### What to work on
Could you output each line below precisely as it stands, without the images?

### Data

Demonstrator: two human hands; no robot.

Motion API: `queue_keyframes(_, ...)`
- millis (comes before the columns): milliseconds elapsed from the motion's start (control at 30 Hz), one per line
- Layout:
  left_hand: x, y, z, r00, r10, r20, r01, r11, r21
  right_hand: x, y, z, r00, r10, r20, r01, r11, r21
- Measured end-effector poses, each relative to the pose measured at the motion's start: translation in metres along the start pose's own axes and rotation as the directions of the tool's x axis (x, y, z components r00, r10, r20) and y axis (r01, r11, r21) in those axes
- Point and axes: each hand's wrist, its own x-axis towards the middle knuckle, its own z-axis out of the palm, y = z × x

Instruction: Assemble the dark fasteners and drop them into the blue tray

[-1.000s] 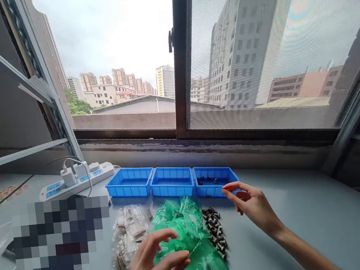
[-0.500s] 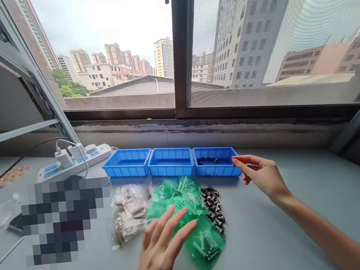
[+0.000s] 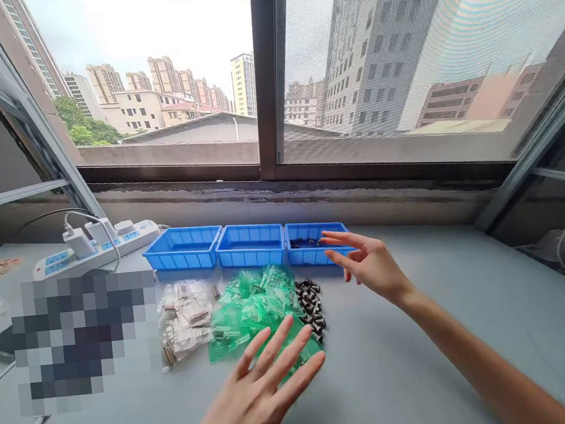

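Note:
My right hand (image 3: 370,263) hovers over the right end of the right blue bin (image 3: 307,256), thumb and fingers apart, with nothing visible between them. A few small dark pieces (image 3: 310,242) lie inside that bin. Fingers spread, my left hand (image 3: 270,390) is above the near part of a pile of green plastic bags (image 3: 256,301) holding slim parts; whether it touches them I cannot tell. Right beside the green bags lies a loose heap of dark metal screw-like pieces (image 3: 312,306). Clear bags (image 3: 187,311) of small metal parts lie left of the green ones.
A middle blue bin (image 3: 251,257) and a left blue bin (image 3: 182,260) stand in row with the right one. Behind them is the window ledge. A white power strip (image 3: 96,246) with plugs and cables sits at the left, near a blurred-out patch.
My right hand's pinched fingers have parted, and it has moved further over the right bin. My left hand stays spread over the green bags. The whole view has shifted slightly.

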Motion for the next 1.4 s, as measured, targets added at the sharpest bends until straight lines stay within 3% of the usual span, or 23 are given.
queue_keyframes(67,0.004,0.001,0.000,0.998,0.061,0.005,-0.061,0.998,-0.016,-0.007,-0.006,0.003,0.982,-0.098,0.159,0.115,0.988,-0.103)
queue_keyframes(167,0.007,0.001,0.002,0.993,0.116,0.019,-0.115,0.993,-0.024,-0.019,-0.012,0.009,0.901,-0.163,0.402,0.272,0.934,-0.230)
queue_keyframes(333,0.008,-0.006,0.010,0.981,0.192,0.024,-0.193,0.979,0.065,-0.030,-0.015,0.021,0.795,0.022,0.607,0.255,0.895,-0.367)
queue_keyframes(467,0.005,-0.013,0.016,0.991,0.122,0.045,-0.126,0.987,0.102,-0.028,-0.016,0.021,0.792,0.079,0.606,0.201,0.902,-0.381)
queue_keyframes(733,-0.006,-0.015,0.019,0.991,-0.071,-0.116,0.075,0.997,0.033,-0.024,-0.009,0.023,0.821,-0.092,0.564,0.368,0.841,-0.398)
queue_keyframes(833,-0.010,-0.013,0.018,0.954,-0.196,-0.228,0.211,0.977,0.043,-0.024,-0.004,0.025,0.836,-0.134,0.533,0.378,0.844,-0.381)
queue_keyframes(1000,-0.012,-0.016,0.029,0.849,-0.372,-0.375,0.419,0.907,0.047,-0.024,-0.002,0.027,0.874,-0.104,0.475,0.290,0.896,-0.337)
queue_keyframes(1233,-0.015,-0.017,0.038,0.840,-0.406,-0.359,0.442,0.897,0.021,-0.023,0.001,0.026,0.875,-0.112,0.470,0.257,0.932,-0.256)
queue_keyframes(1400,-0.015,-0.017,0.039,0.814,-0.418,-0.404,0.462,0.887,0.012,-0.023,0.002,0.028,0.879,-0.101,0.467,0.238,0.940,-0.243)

### Written answer
Demonstrator: two human hands; no robot.

Motion API: `queue_keyframes(_, ...)`
- millis (comes before the columns): milliseconds elapsed from the motion's start (control at 30 Hz), one per line
- Layout:
  left_hand: x, y, z, r00, r10, r20, r01, r11, r21
  right_hand: x, y, z, r00, r10, r20, r01, r11, r21
- Measured end-effector poses, each relative to the pose measured at the motion's start: translation in metres along the start pose's own axes and rotation as the directions of the tool's x axis (x, y, z components r00, r10, r20) and y axis (r01, r11, r21) in those axes
- Point and axes: each hand's wrist, its own x-axis towards the middle knuckle, its own z-axis out of the palm, y = z × x

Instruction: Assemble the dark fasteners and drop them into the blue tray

[-1.000s] 
[-0.500s] 
[+0.000s] 

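Note:
My right hand (image 3: 370,263) hovers over the right end of the right blue bin (image 3: 307,256), thumb and fingers apart, with nothing visible between them. A few small dark pieces (image 3: 310,242) lie inside that bin. Fingers spread, my left hand (image 3: 270,390) is above the near part of a pile of green plastic bags (image 3: 256,301) holding slim parts; whether it touches them I cannot tell. Right beside the green bags lies a loose heap of dark metal screw-like pieces (image 3: 312,306). Clear bags (image 3: 187,311) of small metal parts lie left of the green ones.
A middle blue bin (image 3: 251,257) and a left blue bin (image 3: 182,260) stand in row with the right one. Behind them is the window ledge. A white power strip (image 3: 96,246) with plugs and cables sits at the left, near a blurred-out patch.
My right hand's pinched fingers have parted, and it has moved further over the right bin. My left hand stays spread over the green bags. The whole view has shifted slightly.
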
Motion for the next 1.4 s, as measured, targets added at the sharpest bends until straight lines stay within 3% of the usual span, or 23 are given.
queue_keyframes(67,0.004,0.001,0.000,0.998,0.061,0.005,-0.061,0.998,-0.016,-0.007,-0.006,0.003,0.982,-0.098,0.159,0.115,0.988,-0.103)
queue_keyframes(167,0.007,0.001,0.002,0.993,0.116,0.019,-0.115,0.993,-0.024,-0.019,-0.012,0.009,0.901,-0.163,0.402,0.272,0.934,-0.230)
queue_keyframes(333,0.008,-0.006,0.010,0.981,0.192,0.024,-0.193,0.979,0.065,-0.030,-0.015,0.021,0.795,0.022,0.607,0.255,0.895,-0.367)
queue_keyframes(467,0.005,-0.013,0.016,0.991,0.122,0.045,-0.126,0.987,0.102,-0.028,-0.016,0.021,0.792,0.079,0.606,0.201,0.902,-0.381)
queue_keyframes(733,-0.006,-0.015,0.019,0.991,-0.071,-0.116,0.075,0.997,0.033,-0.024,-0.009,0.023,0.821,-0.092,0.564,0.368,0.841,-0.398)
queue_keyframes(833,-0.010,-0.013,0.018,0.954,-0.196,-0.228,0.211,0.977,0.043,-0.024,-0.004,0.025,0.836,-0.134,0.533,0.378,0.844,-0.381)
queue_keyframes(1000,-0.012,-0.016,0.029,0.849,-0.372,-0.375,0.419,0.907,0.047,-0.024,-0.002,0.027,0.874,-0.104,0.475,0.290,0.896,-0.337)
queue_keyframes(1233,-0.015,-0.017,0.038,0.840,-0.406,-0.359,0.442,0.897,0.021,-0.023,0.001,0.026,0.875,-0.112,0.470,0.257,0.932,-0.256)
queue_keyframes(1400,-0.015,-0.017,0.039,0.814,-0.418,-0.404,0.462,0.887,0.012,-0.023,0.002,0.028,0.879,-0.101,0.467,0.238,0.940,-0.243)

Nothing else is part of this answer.